Sawako Kuronuma has a gloomy appearance and because of this is nicknamed Sadako from the Ring movie by her peers. On the other hand her personality is bright and caring. Her favorite motto is do one good thing once a day but she cares too much about others and cannot express her thoughts. This has made her somewhat of an outcast at school. Shota Kazehaya is classmates with Sawako. Unlike Sawako he is outgoing and popular with all the students. He is even polite with Sawako which makes Sawako respect him and even admire him. Kazehaya has developed special feelings towards Sawako from the moment he met her. He notices the look of respect that Sawako gives to him and suppresses his own feelings for her.
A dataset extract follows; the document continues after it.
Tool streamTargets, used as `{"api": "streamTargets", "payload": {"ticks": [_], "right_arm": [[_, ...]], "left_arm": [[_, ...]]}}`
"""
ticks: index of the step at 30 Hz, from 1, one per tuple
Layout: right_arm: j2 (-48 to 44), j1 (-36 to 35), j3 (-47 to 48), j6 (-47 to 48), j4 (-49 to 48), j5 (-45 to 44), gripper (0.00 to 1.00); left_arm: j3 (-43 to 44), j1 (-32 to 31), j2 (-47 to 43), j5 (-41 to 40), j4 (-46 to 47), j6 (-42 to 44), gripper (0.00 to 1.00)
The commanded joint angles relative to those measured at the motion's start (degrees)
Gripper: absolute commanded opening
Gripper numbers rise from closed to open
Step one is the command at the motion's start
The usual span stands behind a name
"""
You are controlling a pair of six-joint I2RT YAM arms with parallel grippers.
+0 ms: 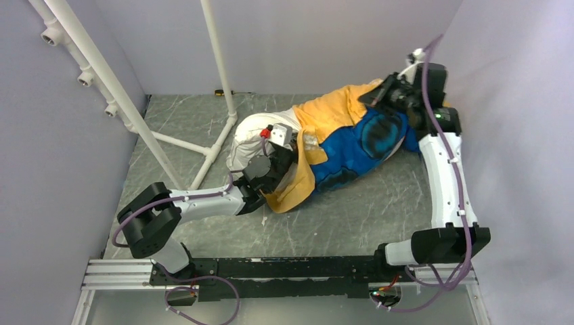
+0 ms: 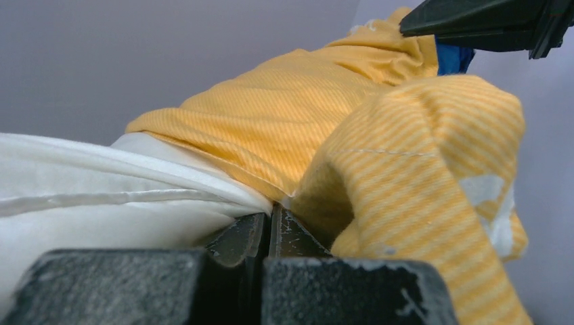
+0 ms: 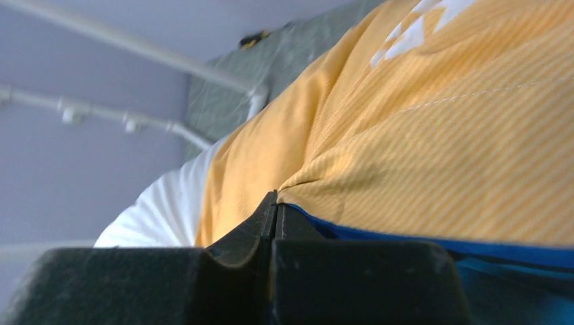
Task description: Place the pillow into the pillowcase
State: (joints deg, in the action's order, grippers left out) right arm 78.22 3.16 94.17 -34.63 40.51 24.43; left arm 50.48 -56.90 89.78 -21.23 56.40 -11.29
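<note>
Gray marbled table (image 1: 352,217) fills the middle of the top view. Lying on it, center to upper right, is the white pillow (image 1: 247,135), partly inside the yellow-and-blue pillowcase (image 1: 352,145). A white pipe frame (image 1: 220,61) stands on it at left, with a tiny dark tool (image 1: 223,92) by the far edge.

One pillow (image 1: 245,139), white, bulges out just left of the left pincer (image 2: 271,220). One pillowcase (image 1: 352,145), yellow and blue, stretches between the pincers and meets the tips of both. There are two pincers, the other being the right pincer (image 3: 276,203). Two arms carry them, the left arm (image 1: 203,200) and the right arm (image 1: 443,176). One surface (image 1: 379,210) lies beneath them. One white pipe frame (image 1: 220,68) stands beyond the left pincer. One small yellow-and-black item (image 1: 223,92) lies further beyond that pincer.
</note>
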Motion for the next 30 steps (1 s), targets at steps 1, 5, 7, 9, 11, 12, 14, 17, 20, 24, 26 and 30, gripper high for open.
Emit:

With help from Kazehaya, Sawako gets better at interacting with her classmates and even makes friends with Chizuru Yoshida and Ayane Yano. However there are some girls in school spreading some rumours about Sawako in that any person associating with her is going to get their reputation tarnished. Sawako tries to distance herself from the girls and they don’t understand what the problem is until there’s an altercation in the girls toilet at school. Another problem facing Sawako is about a two-faced girl who pretends to be her friend but is using her in order to get closer to Kazehaya and is trying her utmost to break the close friendship between two of them. As the Christmas season comes around, Kazehaya plucks up the courage to confess his feelings to Sawako but she is very confused about this, having never had somebody do this kind to her before. She rejects Kazehaya. Will the two of them ever manage to get together or will Sawako’s difficulty in expressing her feelings towards him stop this love relationship from blooming?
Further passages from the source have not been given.